Empathy is when we reach our hearts out to others and put ourselves in their shoes. It also means that we can be happy for others during their times of joy. However, being an empath goes even farther. The Dali Lama says, “Empathy is the most precious human quality.” During these stressful times, it’s easy to get overwhelmed. Even so, empathy is the quality that will get us through. It will enable us to respect one another, even if we disagree. Empathy doesn’t make you a sentimental softy without discernment. It allows you to keep your heart open to foster tolerance and understanding. It might not always be effective in getting through to people and creating peace but I think it’s the best chance we have.
In my book “The Empath’s Survival Guide” I discuss the difference between ordinary empathy and being an empath. Like many of my patients and myself, empaths are people who’re high on the empathic spectrum and actually feel what is happening in others in their own bodies. As a result, empaths can have incredible compassion for people–but they often get exhausted from feeling “too much” unless they develop strategies to safeguard their sensitivities and develop healthy boundaries.

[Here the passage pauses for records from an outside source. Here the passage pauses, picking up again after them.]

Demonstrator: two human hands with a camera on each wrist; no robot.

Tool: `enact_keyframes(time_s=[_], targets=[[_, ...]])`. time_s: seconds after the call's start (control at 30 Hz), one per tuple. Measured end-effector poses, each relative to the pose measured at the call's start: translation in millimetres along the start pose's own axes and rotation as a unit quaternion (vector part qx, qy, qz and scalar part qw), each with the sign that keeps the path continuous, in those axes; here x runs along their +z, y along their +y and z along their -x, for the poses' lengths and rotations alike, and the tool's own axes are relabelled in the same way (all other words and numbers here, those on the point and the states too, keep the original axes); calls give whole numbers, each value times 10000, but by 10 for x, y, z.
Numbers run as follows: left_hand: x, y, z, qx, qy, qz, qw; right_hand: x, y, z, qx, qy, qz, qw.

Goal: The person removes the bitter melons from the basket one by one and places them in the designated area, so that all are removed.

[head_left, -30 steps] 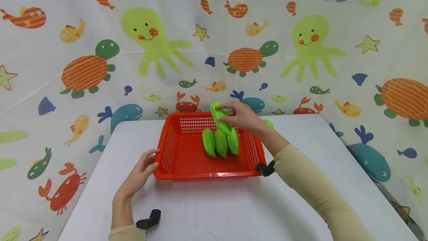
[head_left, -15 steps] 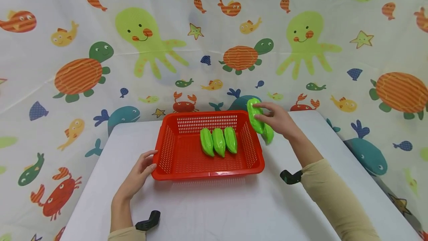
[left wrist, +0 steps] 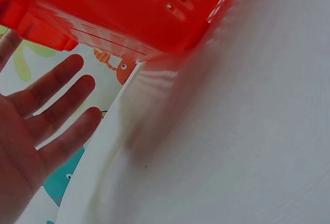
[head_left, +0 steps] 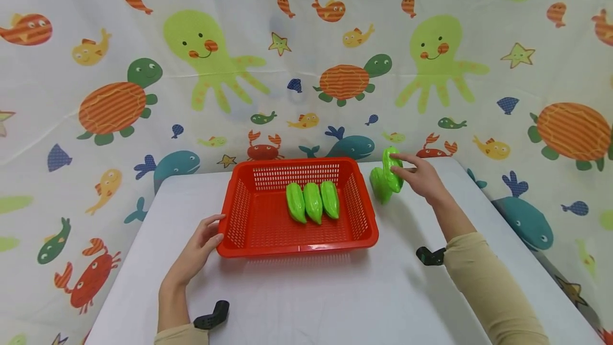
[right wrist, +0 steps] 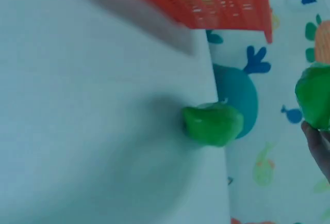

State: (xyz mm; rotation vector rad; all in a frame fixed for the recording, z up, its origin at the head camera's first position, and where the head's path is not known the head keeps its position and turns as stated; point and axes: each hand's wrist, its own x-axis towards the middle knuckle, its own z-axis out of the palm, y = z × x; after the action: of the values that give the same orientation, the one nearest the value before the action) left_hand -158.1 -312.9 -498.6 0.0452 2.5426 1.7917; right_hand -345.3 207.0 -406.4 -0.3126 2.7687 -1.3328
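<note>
A red plastic basket with slotted walls stands on the white table. Three shiny green toy fruits, long, ridged and pointed, lie side by side inside it. My left hand touches the basket's left rim; in the left wrist view several of its fingers are straight and spread. Right of the basket, my right hand pinches a green toy fruit between thumb and fingers, held upright. Just beside it another green toy fruit lies on the table, partly behind the held one in the head view.
The white table reaches back to a hanging cloth printed with sea animals. A black wrist mount sits on the left wrist and another black mount on the right.
My right hand has carried the green toy fruit from over the basket out past its right wall, beside the one on the table. The left hand stays at the rim.
</note>
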Motion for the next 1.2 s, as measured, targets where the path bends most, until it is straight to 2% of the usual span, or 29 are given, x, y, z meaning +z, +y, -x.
enact_keyframes(time_s=[0.33,0.67,0.9,1.2], targets=[[21,0,-8,88,28,-6,10000,-7,436,-93,601,21,-217,9980],[15,-4,2,109,20,28,9999,71,778,-195,1367,-444,317,9891],[23,-1,10,96,46,20,9999,148,878,-271,1425,-421,264,9885],[22,-9,16,170,83,-24,9998,190,900,-340,1407,-462,182,9888]])
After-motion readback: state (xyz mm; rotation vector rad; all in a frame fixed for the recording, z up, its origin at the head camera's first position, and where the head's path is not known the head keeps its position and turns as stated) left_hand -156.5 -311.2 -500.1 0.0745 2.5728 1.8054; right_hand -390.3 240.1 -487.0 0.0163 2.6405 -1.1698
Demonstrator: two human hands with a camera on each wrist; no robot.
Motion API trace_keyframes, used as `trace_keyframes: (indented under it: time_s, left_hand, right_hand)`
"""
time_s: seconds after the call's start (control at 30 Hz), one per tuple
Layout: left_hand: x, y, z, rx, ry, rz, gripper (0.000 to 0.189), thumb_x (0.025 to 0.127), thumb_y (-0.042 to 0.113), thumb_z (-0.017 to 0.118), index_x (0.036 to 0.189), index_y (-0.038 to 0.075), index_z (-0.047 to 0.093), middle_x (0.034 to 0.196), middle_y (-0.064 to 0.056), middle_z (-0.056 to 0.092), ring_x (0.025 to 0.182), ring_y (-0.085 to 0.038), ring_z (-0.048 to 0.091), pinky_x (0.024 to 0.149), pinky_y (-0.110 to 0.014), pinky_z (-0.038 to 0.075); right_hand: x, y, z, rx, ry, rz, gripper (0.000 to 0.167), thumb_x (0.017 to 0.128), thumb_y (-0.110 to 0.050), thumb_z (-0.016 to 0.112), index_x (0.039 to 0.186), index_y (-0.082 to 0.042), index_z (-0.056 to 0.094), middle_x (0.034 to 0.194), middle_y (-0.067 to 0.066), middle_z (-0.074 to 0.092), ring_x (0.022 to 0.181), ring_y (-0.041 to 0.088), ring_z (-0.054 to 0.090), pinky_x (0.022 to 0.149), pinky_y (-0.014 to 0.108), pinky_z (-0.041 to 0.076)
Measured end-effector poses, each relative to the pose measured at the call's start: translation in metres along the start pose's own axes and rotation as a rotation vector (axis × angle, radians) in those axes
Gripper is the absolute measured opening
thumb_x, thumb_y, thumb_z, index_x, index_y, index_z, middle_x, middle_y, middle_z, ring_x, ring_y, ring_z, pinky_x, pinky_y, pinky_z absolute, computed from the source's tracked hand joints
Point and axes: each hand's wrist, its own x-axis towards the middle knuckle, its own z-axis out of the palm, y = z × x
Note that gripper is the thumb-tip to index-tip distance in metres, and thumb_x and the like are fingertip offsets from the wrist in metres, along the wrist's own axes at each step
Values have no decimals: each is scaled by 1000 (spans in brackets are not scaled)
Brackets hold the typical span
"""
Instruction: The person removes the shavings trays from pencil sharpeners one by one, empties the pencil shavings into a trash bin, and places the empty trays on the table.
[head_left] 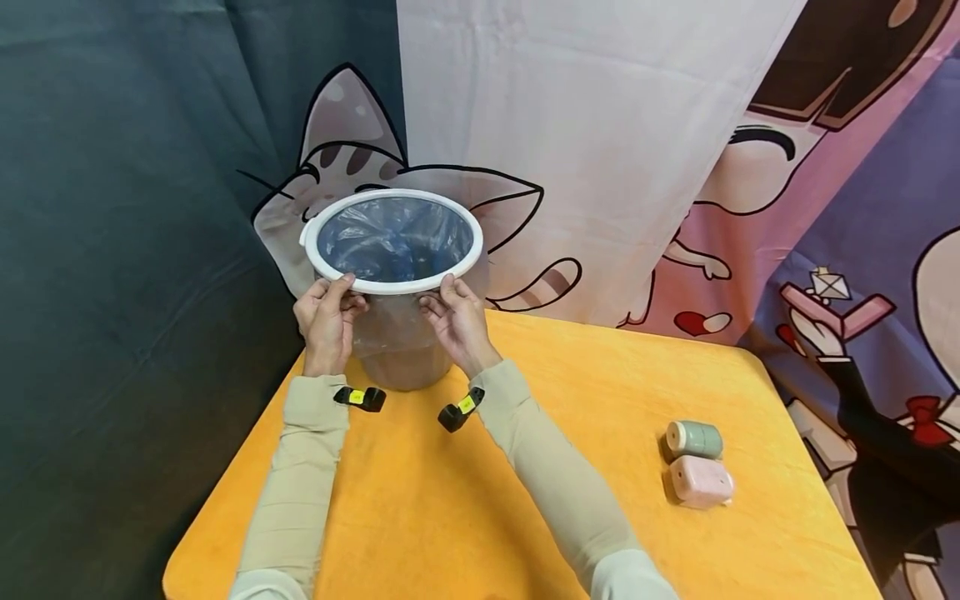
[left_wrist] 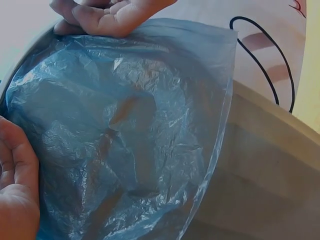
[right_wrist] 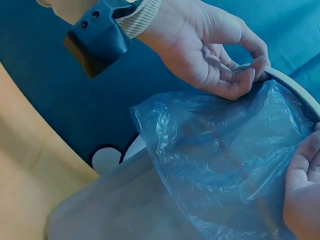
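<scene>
I could reach from above into the round grey-brown bin [head_left: 405, 368], or cross the yellow cloth-covered table [head_left: 570, 408] between it and the green cylinder [head_left: 701, 439] and rounded pink block [head_left: 702, 482] at right. Left hand [head_left: 327, 321] and right hand [head_left: 459, 323] block its near white rim [head_left: 393, 288]; printed fabric backdrop [head_left: 600, 150] walls the far side.

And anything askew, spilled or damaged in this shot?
Nothing stands out. The white rim shows no damage, no spill shows on the table, and the green roll and pink roll lie together. The blue bag hangs crumpled outside the bin, like ordinary overhang.
</scene>
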Motion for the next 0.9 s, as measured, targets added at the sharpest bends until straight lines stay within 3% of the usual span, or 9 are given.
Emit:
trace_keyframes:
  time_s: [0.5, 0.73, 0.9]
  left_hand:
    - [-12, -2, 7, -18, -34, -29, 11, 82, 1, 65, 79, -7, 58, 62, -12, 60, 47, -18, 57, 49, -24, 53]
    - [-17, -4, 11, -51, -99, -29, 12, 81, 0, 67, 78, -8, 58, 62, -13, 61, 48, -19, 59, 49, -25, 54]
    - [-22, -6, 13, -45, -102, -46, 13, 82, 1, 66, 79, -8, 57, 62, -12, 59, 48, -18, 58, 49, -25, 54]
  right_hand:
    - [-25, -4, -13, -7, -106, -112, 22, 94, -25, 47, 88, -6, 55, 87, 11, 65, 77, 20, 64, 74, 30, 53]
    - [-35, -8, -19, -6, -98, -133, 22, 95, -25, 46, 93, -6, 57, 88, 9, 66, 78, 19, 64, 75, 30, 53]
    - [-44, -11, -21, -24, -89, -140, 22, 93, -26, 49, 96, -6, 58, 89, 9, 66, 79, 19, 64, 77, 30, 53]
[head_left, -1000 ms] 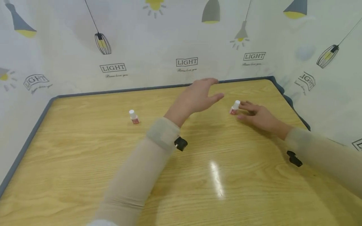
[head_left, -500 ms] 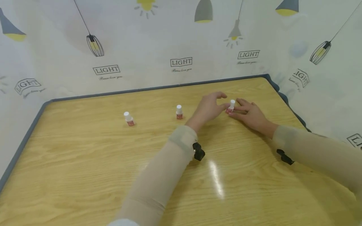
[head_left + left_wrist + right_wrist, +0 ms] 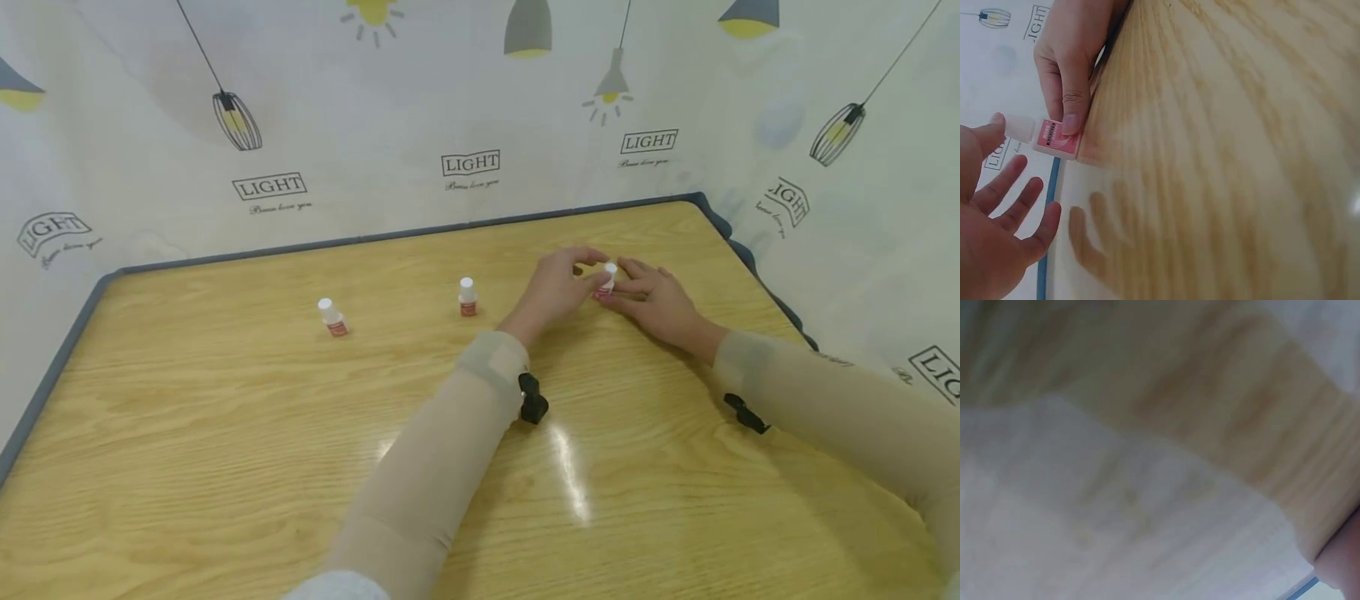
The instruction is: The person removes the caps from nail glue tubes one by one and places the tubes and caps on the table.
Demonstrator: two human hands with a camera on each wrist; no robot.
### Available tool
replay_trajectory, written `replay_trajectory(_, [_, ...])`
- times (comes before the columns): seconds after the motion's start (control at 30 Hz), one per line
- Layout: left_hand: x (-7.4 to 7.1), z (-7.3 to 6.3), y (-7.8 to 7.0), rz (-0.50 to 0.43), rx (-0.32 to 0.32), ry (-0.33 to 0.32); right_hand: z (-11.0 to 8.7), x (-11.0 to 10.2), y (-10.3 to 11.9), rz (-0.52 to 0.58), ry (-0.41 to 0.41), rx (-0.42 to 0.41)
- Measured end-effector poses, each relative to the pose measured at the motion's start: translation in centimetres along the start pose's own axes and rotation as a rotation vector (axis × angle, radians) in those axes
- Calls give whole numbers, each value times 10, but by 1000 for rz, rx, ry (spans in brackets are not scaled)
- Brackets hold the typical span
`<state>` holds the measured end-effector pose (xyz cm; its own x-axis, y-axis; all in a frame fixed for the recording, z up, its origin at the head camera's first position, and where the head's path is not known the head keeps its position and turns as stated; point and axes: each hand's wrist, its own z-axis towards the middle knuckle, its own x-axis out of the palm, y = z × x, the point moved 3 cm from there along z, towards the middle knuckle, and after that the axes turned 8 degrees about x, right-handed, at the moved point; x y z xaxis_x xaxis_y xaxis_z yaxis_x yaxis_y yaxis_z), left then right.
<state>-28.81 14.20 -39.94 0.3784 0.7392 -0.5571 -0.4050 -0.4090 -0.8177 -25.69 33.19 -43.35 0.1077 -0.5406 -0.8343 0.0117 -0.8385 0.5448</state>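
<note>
In the left wrist view, a small white bottle [image 3: 1057,139] with a pink-and-white label and white cap [image 3: 1019,128] is between both hands. My right hand [image 3: 663,308] grips its body, thumb across the label. My left hand [image 3: 558,287] reaches over from the left. Its thumb is at the cap and its forefinger curves round toward it, while the other fingers spread away from the bottle. The right wrist view is blurred and shows mostly table surface, with a bit of skin at the right edge.
Two more small white bottles with red labels stand upright on the wooden table [image 3: 225,417]: a middle bottle [image 3: 467,297] and a left bottle [image 3: 333,318]. A grey-blue strip [image 3: 300,249] edges the table, against a wall [image 3: 360,100] printed with lamps.
My left hand has come down and right to the bottle at my right hand, uncovering the middle bottle. My right hand has closed round the bottle's body. The head view has shifted slightly.
</note>
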Motion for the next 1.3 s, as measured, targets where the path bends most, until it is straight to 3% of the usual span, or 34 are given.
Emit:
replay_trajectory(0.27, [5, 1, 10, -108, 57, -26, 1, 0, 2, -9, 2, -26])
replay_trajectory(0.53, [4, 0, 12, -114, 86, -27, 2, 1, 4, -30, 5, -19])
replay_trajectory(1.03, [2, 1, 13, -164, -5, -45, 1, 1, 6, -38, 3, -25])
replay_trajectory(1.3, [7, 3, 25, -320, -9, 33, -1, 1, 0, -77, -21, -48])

Research shows that high sensitivity affects approximately 20 percent of the population. Empaths have often been labeled as “overly sensitive” as children and adults and told to “get a thicker skin.” We are shamed for our sensitivities rather than supported. We may experience chronic exhaustion and want to retreat from the world because it often feels so overwhelming. But at this point in my life, I wouldn’t give up being an empath for anything. It lets me sense the secrets of the universe and know passion beyond my wildest dreams.